- Task details -
A word-for-word copy of the data is what's wanted; pictures stay out of it.

-- Opening Marker --

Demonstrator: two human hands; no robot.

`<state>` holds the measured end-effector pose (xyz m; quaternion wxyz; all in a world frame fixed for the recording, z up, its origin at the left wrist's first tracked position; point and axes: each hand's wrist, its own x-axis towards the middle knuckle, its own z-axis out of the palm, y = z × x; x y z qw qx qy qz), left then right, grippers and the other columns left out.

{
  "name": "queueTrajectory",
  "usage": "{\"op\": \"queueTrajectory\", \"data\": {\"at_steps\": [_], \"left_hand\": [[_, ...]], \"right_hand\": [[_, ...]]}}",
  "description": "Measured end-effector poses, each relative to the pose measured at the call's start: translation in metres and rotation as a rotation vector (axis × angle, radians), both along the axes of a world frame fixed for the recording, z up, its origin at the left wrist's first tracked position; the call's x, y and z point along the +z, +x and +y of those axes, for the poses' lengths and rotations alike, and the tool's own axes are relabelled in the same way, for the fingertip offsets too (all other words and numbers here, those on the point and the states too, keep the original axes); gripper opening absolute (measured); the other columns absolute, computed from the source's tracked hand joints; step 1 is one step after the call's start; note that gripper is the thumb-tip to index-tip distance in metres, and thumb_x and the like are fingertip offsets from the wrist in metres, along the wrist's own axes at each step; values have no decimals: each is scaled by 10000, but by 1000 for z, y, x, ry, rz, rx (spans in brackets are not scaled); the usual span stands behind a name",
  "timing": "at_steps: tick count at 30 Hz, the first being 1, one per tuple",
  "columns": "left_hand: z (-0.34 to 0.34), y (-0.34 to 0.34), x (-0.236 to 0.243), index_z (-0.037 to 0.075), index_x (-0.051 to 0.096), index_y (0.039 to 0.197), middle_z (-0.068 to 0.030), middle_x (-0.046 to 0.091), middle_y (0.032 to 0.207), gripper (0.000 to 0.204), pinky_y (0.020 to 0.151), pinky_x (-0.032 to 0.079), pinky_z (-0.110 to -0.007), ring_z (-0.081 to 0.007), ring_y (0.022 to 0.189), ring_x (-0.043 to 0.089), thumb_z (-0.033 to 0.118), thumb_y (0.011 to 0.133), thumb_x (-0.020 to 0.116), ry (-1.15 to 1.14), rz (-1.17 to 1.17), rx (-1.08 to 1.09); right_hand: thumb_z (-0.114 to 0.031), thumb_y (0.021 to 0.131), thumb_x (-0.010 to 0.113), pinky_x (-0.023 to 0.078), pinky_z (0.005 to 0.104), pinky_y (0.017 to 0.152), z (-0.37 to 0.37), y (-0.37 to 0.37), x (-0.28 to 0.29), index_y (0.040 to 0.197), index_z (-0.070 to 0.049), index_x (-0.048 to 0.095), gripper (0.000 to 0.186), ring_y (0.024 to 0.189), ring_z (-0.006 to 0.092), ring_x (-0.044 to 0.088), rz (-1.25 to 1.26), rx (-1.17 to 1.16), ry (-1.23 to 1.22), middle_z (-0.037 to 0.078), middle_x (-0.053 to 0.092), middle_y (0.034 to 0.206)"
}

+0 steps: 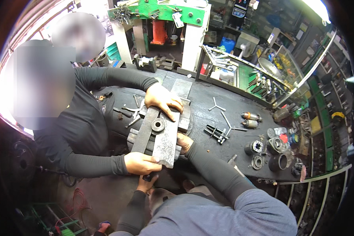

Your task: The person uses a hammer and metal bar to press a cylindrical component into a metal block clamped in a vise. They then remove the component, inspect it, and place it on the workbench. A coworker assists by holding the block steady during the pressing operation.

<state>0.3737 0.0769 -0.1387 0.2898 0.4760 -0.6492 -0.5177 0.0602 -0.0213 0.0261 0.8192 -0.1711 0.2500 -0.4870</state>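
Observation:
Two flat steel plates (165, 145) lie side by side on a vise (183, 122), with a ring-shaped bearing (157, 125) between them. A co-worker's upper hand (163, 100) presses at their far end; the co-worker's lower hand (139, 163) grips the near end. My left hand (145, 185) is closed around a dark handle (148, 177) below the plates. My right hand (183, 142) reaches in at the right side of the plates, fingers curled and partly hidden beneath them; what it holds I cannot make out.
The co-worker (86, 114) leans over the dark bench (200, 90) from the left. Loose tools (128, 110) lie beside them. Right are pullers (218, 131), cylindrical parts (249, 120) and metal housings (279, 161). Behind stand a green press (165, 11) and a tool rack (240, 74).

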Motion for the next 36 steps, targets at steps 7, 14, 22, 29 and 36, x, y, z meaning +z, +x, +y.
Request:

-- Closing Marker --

- Response box -
Demonstrator: two human hands; no robot.

`<state>` holds the measured end-effector pose (xyz m; quaternion wxyz; all in a world frame fixed for the recording, z up, its origin at the left wrist's first tracked position; point and axes: each hand's wrist, its own x-axis towards the middle knuckle, its own z-axis out of the palm, y = z × x; x y z qw qx qy qz), left then right, grippers and the other columns left out.

{
  "name": "queueTrajectory",
  "usage": "{\"op\": \"queueTrajectory\", \"data\": {\"at_steps\": [_], \"left_hand\": [[_, ...]], \"right_hand\": [[_, ...]]}}",
  "description": "Measured end-effector poses, each relative to the pose measured at the call's start: translation in metres and rotation as a rotation vector (axis × angle, radians), both along the axes of a world frame fixed for the recording, z up, its origin at the left wrist's first tracked position; the call's x, y and z point along the +z, +x and +y of those axes, for the poses' lengths and rotations alike, and the tool's own axes are relabelled in the same way, for the fingertip offsets too (all other words and numbers here, those on the point and the states too, keep the original axes); gripper opening absolute (measured); the other columns absolute, computed from the source's tracked hand joints; step 1 is one step after the call's start; note that gripper is the thumb-tip to index-tip distance in metres, and thumb_x and the like are fingertip offsets from the wrist in metres, along the wrist's own axes at each step; values have no decimals: each is scaled by 10000, but by 1000 for z, y, x, ry, rz, rx (spans in brackets are not scaled); the usual span stands behind a name",
  "timing": "at_steps: tick count at 30 Hz, the first being 1, one per tuple",
  "columns": "left_hand: z (-0.34 to 0.34), y (-0.34 to 0.34), x (-0.236 to 0.243), index_z (-0.037 to 0.075), index_x (-0.051 to 0.096), index_y (0.039 to 0.197), middle_z (-0.068 to 0.030), middle_x (-0.046 to 0.091), middle_y (0.032 to 0.207), gripper (0.000 to 0.204), pinky_y (0.020 to 0.151), pinky_x (-0.032 to 0.079), pinky_z (-0.110 to -0.007), ring_z (-0.081 to 0.007), ring_y (0.022 to 0.189), ring_x (-0.043 to 0.089), thumb_z (-0.033 to 0.118), thumb_y (0.011 to 0.133), thumb_x (-0.020 to 0.116), ry (-1.15 to 1.14), rz (-1.17 to 1.17), rx (-1.08 to 1.09); right_hand: thumb_z (-0.114 to 0.031), thumb_y (0.021 to 0.131), thumb_x (-0.010 to 0.113), pinky_x (-0.023 to 0.078), pinky_z (0.005 to 0.104), pinky_y (0.017 to 0.152), z (-0.37 to 0.37), y (-0.37 to 0.37), x (-0.28 to 0.29), index_y (0.040 to 0.197), index_z (-0.070 to 0.049), index_x (-0.048 to 0.095), gripper (0.000 to 0.186), ring_y (0.024 to 0.189), ring_z (-0.006 to 0.092), ring_x (-0.044 to 0.088), rz (-1.25 to 1.26), rx (-1.17 to 1.16), ry (-1.23 to 1.22), middle_z (-0.037 to 0.078), middle_x (-0.053 to 0.092), middle_y (0.034 to 0.206)"
}

+0 steps: 

Your task: The person uses a hammer and metal bar to press a cylindrical component into a metal block clamped in a vise. They then remove the component, inspect it, and place it on the workbench. A coworker assists by holding the block steady during the pressing operation.

<state>0.3737 0.0769 -0.1387 0.2898 0.4760 -0.6492 -0.5177 0.0602 -0.0213 0.0261 0.8192 -0.1711 0.2500 -0.4870</state>
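Observation:
Two flat steel plates (165, 145) lie side by side on a vise (183, 122), with a ring-shaped bearing (157, 125) between them. A co-worker's upper hand (163, 100) presses at their far end; the co-worker's lower hand (139, 163) grips the near end. My left hand (145, 185) is closed around a dark handle (148, 177) below the plates. My right hand (183, 142) reaches in at the right side of the plates, fingers curled and partly hidden beneath them; what it holds I cannot make out.
The co-worker (86, 114) leans over the dark bench (200, 90) from the left. Loose tools (128, 110) lie beside them. Right are pullers (218, 131), cylindrical parts (249, 120) and metal housings (279, 161). Behind stand a green press (165, 11) and a tool rack (240, 74).
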
Motion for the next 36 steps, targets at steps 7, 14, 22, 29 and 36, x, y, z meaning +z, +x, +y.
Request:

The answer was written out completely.